Tous genres de sons cinématographiques sont considérés, notamment la voix hors champ et une voix qui donne des directions. La source apparente du son est représentée — un personnage qui parle —, mais rien ne garantit la synchronisation de cette voix; le film doit s’opposer à ces habituels présupposés. La langue du film est principalement l’anglais, quoiqu’on parle aussi français, espagnol et allemand, et l’anglais parlé relève de divers dialectes. L’intense communication est pimentée d’erreurs : paroles incompréhensibles, pédanteries, faibles signaux, interruptions dans le doublage, inversions, voix hors champ ou code secret.

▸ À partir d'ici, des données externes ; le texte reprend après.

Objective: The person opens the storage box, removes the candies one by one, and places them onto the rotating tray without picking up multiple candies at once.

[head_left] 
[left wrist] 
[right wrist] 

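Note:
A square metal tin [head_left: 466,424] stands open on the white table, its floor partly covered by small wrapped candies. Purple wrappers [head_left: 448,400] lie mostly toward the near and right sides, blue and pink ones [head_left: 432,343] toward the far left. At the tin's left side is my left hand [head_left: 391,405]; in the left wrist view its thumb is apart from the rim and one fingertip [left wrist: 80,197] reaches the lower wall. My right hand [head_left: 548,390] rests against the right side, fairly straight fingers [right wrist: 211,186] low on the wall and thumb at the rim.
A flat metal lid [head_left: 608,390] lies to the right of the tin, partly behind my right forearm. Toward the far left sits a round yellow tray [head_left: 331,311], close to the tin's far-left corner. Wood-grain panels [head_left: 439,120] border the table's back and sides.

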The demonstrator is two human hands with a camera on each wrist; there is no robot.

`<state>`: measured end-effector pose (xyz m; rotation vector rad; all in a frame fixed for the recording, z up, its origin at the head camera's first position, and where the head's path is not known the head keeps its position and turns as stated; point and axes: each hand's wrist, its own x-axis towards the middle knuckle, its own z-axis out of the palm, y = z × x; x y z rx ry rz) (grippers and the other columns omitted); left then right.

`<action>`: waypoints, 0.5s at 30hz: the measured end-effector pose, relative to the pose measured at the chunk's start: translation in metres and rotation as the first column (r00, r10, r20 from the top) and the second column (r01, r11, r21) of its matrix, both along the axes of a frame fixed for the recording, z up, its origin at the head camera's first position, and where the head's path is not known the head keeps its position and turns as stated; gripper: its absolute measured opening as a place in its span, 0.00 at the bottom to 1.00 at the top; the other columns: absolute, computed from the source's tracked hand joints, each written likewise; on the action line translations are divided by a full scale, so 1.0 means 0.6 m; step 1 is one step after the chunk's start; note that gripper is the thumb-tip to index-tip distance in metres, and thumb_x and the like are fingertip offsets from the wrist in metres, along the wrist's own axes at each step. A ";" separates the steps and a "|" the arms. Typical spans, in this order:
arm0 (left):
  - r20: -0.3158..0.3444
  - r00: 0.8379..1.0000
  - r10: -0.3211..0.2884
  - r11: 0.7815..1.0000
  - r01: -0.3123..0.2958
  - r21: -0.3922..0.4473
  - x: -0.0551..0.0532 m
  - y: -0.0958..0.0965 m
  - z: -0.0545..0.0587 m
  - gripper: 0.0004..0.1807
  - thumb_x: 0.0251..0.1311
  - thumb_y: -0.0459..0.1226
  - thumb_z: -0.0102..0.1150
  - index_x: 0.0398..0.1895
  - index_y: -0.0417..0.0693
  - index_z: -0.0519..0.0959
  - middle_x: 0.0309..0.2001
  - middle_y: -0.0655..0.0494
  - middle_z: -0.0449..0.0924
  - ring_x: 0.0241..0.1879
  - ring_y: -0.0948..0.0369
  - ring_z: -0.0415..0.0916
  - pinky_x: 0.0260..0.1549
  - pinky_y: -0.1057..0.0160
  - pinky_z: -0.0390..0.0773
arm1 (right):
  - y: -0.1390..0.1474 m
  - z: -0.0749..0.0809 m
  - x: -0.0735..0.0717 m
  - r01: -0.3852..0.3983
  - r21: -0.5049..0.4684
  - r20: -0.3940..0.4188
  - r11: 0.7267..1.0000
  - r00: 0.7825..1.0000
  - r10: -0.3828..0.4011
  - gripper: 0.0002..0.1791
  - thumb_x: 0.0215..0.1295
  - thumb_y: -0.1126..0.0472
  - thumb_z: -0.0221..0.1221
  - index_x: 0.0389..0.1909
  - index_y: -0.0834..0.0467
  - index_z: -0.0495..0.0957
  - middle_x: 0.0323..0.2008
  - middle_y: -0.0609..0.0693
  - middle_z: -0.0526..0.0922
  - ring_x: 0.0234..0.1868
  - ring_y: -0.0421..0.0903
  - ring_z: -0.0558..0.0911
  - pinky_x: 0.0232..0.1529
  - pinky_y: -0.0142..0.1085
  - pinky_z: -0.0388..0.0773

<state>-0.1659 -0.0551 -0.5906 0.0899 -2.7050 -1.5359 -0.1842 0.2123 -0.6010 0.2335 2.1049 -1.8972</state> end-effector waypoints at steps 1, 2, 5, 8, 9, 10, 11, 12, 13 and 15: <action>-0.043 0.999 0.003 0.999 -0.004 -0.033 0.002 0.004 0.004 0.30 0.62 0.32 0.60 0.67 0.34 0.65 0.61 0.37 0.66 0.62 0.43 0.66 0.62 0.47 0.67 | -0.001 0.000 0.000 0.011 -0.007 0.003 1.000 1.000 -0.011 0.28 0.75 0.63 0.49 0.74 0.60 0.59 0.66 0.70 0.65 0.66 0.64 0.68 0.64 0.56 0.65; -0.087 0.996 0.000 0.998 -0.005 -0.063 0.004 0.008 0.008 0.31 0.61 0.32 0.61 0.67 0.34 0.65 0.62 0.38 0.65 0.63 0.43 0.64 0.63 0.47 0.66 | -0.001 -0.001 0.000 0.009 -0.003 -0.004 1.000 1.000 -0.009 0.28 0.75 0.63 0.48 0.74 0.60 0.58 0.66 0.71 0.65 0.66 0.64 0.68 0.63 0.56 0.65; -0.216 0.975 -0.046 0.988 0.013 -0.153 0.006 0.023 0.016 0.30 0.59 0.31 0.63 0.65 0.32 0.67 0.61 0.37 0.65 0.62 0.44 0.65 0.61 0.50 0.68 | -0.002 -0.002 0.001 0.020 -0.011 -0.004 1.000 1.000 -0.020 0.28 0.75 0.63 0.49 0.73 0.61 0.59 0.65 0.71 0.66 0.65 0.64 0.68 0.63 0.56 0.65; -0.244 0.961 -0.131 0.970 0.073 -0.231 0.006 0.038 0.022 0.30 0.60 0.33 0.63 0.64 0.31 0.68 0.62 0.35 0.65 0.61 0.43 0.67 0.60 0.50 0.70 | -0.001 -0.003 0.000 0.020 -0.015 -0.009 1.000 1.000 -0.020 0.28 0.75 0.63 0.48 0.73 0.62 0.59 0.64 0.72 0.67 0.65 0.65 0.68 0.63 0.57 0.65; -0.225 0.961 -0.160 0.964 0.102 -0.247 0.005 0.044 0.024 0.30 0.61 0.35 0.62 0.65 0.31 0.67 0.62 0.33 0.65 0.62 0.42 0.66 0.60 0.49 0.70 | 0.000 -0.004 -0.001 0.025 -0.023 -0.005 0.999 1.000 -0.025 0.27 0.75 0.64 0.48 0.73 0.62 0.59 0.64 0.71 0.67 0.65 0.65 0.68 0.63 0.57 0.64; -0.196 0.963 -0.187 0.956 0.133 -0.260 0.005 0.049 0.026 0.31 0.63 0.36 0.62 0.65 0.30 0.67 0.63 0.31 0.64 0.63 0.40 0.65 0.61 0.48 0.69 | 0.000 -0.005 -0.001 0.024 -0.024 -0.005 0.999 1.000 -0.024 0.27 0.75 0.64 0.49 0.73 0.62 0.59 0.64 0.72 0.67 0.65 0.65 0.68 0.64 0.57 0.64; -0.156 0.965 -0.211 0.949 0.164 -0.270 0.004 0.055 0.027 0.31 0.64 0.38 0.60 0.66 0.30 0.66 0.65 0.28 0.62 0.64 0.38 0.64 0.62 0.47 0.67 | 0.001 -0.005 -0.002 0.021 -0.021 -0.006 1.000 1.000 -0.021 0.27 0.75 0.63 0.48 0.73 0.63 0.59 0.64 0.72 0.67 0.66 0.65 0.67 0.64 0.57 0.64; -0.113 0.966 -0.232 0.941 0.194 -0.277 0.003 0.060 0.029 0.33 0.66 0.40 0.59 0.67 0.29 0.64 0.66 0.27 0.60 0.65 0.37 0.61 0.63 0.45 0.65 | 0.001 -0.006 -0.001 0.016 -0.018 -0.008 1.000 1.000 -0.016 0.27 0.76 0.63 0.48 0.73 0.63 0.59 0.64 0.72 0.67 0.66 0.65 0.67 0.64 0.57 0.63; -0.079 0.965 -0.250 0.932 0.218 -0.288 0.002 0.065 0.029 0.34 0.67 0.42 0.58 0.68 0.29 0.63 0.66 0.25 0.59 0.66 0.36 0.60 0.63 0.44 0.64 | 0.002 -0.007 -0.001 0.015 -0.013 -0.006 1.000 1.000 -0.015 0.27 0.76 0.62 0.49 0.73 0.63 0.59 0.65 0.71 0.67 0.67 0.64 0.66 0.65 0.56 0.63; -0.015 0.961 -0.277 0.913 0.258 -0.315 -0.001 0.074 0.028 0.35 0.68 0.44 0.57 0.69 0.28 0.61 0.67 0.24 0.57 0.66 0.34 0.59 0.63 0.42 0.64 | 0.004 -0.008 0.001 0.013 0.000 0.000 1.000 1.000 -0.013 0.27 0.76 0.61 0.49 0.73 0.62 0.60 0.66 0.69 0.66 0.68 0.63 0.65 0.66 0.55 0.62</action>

Incorrigible créateur de calembours et auteur talentueux, Snow est séduit par le jeu verbal, et ce, depuis bien avant ses préparatifs de Rameau’s Nephew. Ce plaisir remonte à son enfance, quand il pratique l’art de la bande dessinée d’aventure. Lorsqu’il commence à écrire ce film, il note des expressions folkloriques, des slogans publicitaires, des clichés et des bouts de conversation qu’il transforme en textes et qu’il retraduit en scénarios, étranges témoins de la division audio-orale. Il crée aussi des anagrammes avec les noms des participants et le sien, qui devient Wilma Schoen.

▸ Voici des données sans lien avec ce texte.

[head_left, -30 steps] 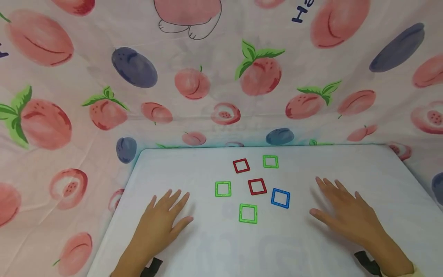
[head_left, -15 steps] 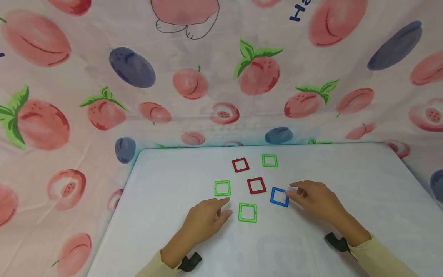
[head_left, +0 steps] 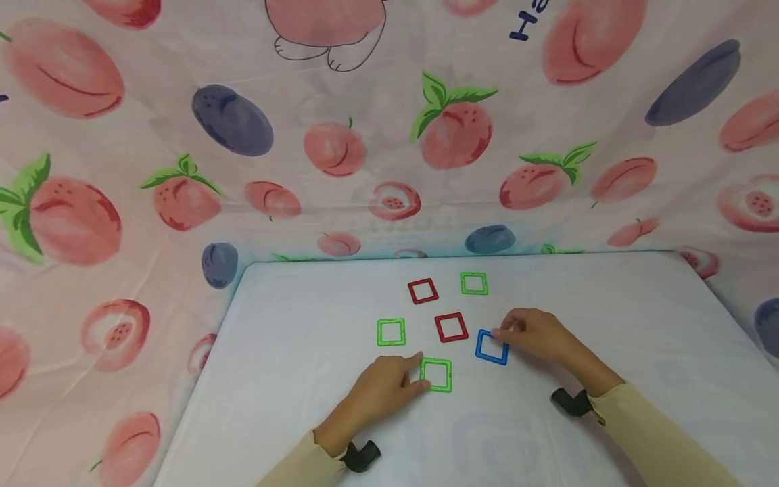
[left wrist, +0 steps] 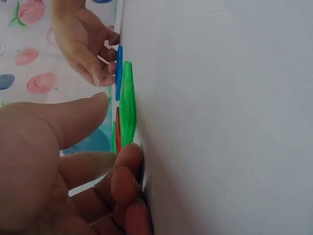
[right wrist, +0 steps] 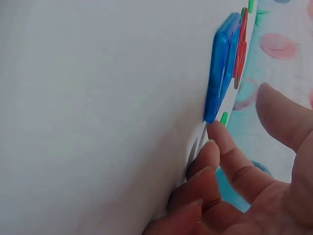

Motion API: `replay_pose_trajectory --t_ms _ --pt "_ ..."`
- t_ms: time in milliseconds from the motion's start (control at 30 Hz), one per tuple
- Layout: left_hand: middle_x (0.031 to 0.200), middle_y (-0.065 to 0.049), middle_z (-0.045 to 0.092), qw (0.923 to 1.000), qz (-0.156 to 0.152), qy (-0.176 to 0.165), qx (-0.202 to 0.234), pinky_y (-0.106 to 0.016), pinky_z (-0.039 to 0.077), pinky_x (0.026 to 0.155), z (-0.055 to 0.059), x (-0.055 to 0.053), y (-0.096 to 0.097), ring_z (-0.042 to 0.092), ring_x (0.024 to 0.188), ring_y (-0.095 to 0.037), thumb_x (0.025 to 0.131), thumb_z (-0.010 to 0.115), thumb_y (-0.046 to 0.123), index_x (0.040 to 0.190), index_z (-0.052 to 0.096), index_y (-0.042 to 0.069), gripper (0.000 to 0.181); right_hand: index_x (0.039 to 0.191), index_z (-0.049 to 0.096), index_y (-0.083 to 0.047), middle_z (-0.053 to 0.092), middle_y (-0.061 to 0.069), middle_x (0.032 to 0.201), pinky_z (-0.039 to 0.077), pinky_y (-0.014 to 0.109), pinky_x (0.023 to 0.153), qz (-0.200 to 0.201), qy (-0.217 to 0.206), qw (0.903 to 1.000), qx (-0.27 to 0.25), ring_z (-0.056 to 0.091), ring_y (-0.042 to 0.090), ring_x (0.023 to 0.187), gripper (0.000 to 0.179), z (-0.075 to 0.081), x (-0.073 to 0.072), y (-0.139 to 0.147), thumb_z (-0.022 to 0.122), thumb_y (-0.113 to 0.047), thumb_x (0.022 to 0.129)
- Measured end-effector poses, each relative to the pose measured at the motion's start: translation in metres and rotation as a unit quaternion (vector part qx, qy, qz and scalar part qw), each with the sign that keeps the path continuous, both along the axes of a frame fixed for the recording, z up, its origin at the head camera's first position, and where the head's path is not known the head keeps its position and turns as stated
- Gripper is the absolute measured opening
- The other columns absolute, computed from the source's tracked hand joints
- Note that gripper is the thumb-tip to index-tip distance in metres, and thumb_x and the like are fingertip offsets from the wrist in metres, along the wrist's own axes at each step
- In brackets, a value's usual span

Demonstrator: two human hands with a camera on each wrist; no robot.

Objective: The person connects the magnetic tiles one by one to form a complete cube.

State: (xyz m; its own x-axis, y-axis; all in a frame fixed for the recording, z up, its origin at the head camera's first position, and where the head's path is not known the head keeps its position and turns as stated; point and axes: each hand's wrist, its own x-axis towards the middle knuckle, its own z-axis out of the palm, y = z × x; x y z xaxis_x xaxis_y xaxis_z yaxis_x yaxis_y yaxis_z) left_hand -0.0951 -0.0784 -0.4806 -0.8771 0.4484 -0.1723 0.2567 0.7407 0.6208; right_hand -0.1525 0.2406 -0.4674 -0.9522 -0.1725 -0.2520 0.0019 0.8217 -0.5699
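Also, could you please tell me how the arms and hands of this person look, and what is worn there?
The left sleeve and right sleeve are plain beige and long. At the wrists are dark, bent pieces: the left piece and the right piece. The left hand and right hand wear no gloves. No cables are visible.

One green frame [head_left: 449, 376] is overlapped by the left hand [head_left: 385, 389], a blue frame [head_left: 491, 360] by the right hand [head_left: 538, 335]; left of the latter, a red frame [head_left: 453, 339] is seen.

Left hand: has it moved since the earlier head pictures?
Yes: against the white tabletop, the left hand has moved rightward in the head view, to the nearest green plastic square frame.
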Motion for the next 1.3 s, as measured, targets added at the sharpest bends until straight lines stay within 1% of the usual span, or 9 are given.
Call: replay_pose_trajectory --t_ms 133,267,400,500,767,900,967,1133,1300 --pt "0.056 0.006 0.049 0.9996 0.000 -0.002 -0.026 -0.024 0.032 0.051 -0.001 -0.001 0.003 0.040 0.053 -0.009 0.092 0.074 0.043 0.144 0.059 0.019 0.059 0.094 0.068 -0.013 0.053 0.003 0.076 0.038 0.032 0.063 -0.003 -0.015 0.9998 0.009 0.050 0.019 0.077 0.033 -0.004 -0.005 -0.005 0.080 -0.042 0.086" --pt "0.059 0.007 0.053 0.9976 -0.015 0.007 -0.066 -0.025 0.034 0.054 -0.003 -0.003 0.006 0.047 0.059 -0.009 0.093 0.072 0.048 0.146 0.056 0.033 0.057 0.088 0.066 -0.015 0.053 0.003 0.075 0.038 0.032 0.062 -0.005 -0.014 0.9996 0.023 0.051 0.020 0.075 0.027 -0.007 -0.005 -0.012 0.084 -0.035 0.083" --pt "0.080 0.006 0.072 0.9954 -0.027 0.023 -0.089 -0.026 0.037 0.057 -0.001 -0.005 0.009 0.054 0.070 -0.009 0.094 0.070 0.049 0.144 0.055 0.044 0.053 0.083 0.066 -0.014 0.053 0.003 0.074 0.038 0.033 0.062 -0.003 -0.006 0.9996 0.027 0.050 0.020 0.077 0.023 -0.007 -0.003 -0.015 0.084 -0.030 0.084" --pt "0.089 0.004 0.075 0.9950 -0.030 0.022 -0.093 -0.027 0.037 0.057 0.003 -0.007 0.008 0.054 0.071 -0.010 0.094 0.071 0.047 0.143 0.054 0.047 0.052 0.083 0.066 -0.012 0.053 0.004 0.075 0.038 0.033 0.064 0.003 -0.011 0.9996 0.025 0.051 0.021 0.079 0.024 -0.006 -0.002 -0.014 0.082 -0.030 0.086" --pt "0.080 0.003 0.071 0.9954 -0.038 0.014 -0.087 -0.025 0.037 0.059 0.003 -0.008 0.009 0.051 0.069 -0.009 0.097 0.068 0.041 0.145 0.053 0.044 0.051 0.078 0.065 -0.011 0.055 0.001 0.075 0.039 0.033 0.066 0.010 -0.069 0.9976 -0.006 0.051 0.019 0.078 0.027 -0.001 0.000 -0.005 0.073 -0.032 0.093" --pt "0.065 0.005 0.058 0.9940 -0.049 0.020 -0.096 -0.025 0.037 0.058 0.002 -0.008 0.011 0.049 0.063 -0.010 0.099 0.066 0.041 0.147 0.052 0.042 0.050 0.077 0.070 -0.010 0.057 0.002 0.079 0.038 0.034 0.069 0.004 -0.102 0.9942 -0.035 0.050 0.020 0.084 0.032 0.004 0.003 -0.001 0.069 -0.036 0.096" --pt "0.062 0.006 0.051 0.9931 -0.053 0.024 -0.102 -0.025 0.037 0.058 0.004 -0.008 0.012 0.049 0.062 -0.010 0.100 0.064 0.041 0.148 0.051 0.042 0.050 0.081 0.074 -0.011 0.056 0.002 0.082 0.037 0.035 0.071 0.002 -0.109 0.9929 -0.047 0.049 0.021 0.089 0.033 0.009 0.005 0.000 0.067 -0.039 0.098" --pt "0.064 0.007 0.051 0.9920 -0.051 0.031 -0.111 -0.025 0.038 0.061 0.006 -0.007 0.011 0.049 0.065 -0.008 0.101 0.063 0.038 0.148 0.051 0.042 0.049 0.088 0.079 -0.014 0.053 0.002 0.083 0.036 0.037 0.074 0.005 -0.119 0.9899 -0.077 0.049 0.022 0.094 0.029 0.014 0.013 -0.005 0.065 -0.037 0.099" --pt "0.066 0.007 0.053 0.9925 -0.053 0.030 -0.106 -0.025 0.038 0.061 0.005 -0.007 0.012 0.050 0.067 -0.008 0.101 0.063 0.038 0.148 0.051 0.042 0.049 0.082 0.078 -0.013 0.051 0.001 0.079 0.035 0.035 0.071 -0.005 -0.118 0.9893 -0.086 0.048 0.021 0.090 0.031 0.013 0.022 -0.014 0.068 -0.038 0.097"
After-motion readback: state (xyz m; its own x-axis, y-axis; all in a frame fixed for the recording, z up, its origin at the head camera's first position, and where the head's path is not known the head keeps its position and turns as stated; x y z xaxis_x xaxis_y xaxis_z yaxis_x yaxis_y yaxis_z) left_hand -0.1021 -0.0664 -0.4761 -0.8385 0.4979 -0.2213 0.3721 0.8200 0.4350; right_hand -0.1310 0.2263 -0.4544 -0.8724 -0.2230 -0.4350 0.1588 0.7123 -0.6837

Rameau’s Nephew est épisodique, situationnel, sans intrigue ou reprise. Film long — quatre heures et demie —, il est divisé en segments nets qui traitent de divers aspects du thème. Les acteurs sont surtout des amateurs doués, même si Snow engage des comédiens professionnels pour la soi-disant scène du pet, pour laquelle ils doivent apprendre à dire leur texte à l’envers. Ailleurs, il présente des talents déjà épanouis, tels l’habileté du peintre canadien Dennis Burton (1933-2013) à parler « burtonien », une langue basée sur l’anglais, mais différente par sa césure arbitraire des mots et son adaptation de la ponctuation, ou sa propre capacité à faire de la musique à l’évier de cuisine.

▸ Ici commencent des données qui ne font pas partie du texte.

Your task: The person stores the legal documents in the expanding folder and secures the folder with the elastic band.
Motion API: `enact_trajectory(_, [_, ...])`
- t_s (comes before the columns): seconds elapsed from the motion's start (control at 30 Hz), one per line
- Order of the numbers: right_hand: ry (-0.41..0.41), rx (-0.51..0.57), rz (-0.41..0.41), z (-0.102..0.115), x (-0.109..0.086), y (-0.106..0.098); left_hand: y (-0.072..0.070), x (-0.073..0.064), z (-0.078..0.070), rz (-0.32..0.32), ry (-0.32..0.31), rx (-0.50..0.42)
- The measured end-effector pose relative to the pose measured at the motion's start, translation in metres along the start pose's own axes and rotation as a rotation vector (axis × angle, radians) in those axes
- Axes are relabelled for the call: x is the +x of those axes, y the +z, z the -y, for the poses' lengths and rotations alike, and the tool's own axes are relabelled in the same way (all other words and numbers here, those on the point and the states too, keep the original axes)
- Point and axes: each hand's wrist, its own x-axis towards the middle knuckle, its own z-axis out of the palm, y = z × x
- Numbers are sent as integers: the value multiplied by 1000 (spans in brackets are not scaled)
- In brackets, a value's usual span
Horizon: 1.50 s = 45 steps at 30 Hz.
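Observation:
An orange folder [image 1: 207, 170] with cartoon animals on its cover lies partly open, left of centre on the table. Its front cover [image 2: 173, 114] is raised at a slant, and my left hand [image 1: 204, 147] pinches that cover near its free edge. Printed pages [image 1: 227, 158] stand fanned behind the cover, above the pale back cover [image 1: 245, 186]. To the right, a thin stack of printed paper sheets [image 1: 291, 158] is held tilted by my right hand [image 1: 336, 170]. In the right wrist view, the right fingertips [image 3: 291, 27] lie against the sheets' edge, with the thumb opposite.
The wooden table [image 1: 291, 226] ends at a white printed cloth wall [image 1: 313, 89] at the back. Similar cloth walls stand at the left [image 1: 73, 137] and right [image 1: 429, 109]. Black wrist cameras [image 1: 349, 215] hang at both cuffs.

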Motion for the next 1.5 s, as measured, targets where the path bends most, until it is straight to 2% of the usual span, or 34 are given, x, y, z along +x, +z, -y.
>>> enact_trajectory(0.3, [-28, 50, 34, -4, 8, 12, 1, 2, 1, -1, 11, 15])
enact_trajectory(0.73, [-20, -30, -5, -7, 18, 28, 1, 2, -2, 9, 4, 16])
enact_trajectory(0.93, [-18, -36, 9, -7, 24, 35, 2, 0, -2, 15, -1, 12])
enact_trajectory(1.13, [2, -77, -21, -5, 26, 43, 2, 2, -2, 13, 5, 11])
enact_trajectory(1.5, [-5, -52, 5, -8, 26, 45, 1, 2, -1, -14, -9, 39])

On qualifie parfois cette œuvre de polyphonique dans son sens musical, car à cette étape de son travail filmique, Snow déteste toute structure narrative. Son désir, fréquemment exprimé, est de faire des compositions image-son. On analyse généralement Rameau’s Nephew comme un « film parlant », mais ses images — les décors et les cadrages de Snow — sont inoubliables, si ce n’est pour leur couleur. Ce qui tient le film et nous mène de scène en scène, c’est le souffle extraordinaire de ses variations sur un thème et sa comédie parfois muette.